(c)-Newsoftogo-(Lomé, le 21 avril 2020)-Les réactions fusent de partout pour condamner l’arrestation de Gabriel Agbeyome Kodjo. La première vient de la Conférence des évêques du Togo. Elle dit avoir appris les « circonstances de brutalité et de violence perpétrées par les forces de défense et de sécurité, qui se sont introduites chez lui en défonçant son portail d’entrée ».

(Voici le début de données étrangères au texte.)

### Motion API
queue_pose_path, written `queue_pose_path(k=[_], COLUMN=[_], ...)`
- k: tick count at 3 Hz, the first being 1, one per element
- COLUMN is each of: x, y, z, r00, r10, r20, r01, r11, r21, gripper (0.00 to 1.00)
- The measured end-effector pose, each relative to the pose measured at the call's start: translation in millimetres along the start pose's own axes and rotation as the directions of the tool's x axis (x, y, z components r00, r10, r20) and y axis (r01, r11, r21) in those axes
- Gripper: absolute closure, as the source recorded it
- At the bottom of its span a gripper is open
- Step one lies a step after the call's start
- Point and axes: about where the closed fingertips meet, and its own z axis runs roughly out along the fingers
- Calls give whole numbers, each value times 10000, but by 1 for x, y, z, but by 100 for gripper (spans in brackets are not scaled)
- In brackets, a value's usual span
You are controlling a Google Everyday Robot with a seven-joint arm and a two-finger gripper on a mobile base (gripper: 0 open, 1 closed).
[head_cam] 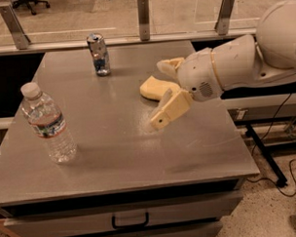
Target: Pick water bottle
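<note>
The water bottle (47, 124) stands upright near the left edge of the grey table (115, 155). It is clear ribbed plastic with a white cap and a white-red-blue label band. My gripper (158, 94) hovers over the middle right of the table, well to the right of the bottle and apart from it. Its two cream fingers (170, 109) are spread open and hold nothing. The white arm (234, 64) reaches in from the right.
A silver-blue can (99, 54) stands at the back of the table. A yellow sponge (151, 87) lies just behind my gripper, partly hidden by it. A rail with metal posts (143, 11) runs behind the table. Drawers (129, 221) sit below the front edge.
</note>
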Motion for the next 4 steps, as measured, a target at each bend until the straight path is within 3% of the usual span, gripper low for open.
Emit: queue_pose_path(k=[2,4], x=[-4,-29], y=[1,38], z=[4,68], r00=[9999,9836], r10=[-17,-125], r20=[122,1800], r01=[17,306], r11=[10000,9947], r21=[-40,-982], gripper=[0,0])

Dans un communiqué, la conférence des évêques du Togo déplore également le fait que l’Archevêque de Lomé, Mgr Nicodème Barrigah-Benissan ainsi que l’Archevêque émérite de Lomé, Mgr Denis Amuzu-Dzakpa n’aient pas été autorisés à aller porter assistance à Mgr Philippe Fanoko Kpodzro qui venait de lancer un poignant cri de détresse à leur adresse.
Les évêques du Togo déplorent et condamnent la brutalité et la récurrence de la violence dont les autorités togolaises font preuve dans la gestion d’une situation qui est avant tout, politique.

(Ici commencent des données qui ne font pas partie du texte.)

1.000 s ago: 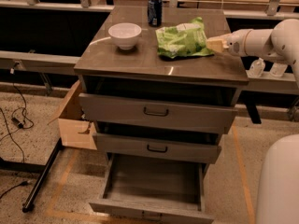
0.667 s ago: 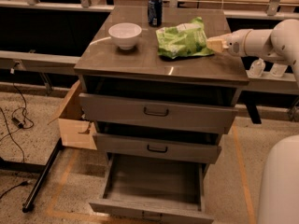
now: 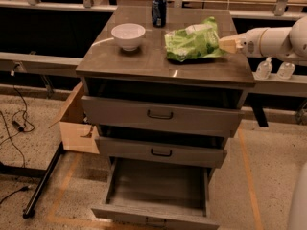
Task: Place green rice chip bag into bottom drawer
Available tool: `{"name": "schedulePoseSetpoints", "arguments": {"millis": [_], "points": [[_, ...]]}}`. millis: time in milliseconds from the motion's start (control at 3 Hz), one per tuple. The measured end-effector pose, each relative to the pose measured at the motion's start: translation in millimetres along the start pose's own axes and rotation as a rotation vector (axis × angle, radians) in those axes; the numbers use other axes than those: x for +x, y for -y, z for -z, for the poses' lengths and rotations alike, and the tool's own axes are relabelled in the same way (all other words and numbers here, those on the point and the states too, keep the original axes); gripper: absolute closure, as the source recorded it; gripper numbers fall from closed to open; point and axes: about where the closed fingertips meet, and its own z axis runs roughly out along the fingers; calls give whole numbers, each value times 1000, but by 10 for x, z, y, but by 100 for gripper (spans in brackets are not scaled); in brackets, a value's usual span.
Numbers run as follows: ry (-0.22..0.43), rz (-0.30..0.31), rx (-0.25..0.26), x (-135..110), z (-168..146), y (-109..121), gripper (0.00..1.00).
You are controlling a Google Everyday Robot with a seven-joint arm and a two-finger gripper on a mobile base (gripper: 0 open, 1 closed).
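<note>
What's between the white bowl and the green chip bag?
Only bare cabinet top, seen in the camera view; the can stands behind that stretch. The gripper sits at the right edge of the green rice chip bag.

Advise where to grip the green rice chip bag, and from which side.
Take the green rice chip bag by its right edge, from the right, where the end effector is. It lies flat and puffy; that edge looks thinnest, clear of the white bowl and can.
</note>
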Motion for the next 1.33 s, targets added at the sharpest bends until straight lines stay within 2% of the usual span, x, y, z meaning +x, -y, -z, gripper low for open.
{"name": "schedulePoseSetpoints", "arguments": {"millis": [333, 667, 1000, 1333], "points": [[-32, -4, -10, 32, 272, -233, 100], [-72, -36, -35, 151, 531, -538, 100], [-94, -44, -36, 202, 642, -726, 82], [-107, -54, -18, 237, 649, -840, 58]]}}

« Les évêques estiment que chaque citoyen a le droit et le devoir d’exprimer sa désapprobation devant l’injustice manifeste et l’oppression. Aussi les violences physiques et autres traitements inhumains et dégradants infligés aux citoyens à cette occasion, sont-ils une négation de leurs droits et libertés », rappellent les évêques avant d’appeler les autorités à se ressaisir.

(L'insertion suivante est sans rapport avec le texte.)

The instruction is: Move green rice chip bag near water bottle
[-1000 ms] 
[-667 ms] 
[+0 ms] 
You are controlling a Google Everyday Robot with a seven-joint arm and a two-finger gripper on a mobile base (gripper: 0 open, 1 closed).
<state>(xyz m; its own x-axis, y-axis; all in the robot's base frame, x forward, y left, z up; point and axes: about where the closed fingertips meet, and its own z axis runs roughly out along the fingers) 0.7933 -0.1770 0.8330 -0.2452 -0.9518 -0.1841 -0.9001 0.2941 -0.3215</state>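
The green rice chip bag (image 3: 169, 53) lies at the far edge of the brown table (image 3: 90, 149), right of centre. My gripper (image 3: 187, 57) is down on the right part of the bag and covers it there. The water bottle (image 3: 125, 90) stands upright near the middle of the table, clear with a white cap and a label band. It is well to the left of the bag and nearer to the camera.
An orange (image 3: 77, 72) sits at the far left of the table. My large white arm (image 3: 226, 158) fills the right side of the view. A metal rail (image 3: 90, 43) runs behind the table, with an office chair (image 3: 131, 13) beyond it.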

Par ailleurs, les évêques demeurent convaincus que face à cette crise consécutive à la proclamation des résultats de l’élection présidentielle du 22 février 2020, l’option à privilégier reste celle de la recherche d’une solution politique qui n’occasionne pas d’autres violences, mais respecte les droits fondamentaux de chacun.
Ils invitent les autorités judiciaires à relâcher Gabriel Kodjo Agbeyome.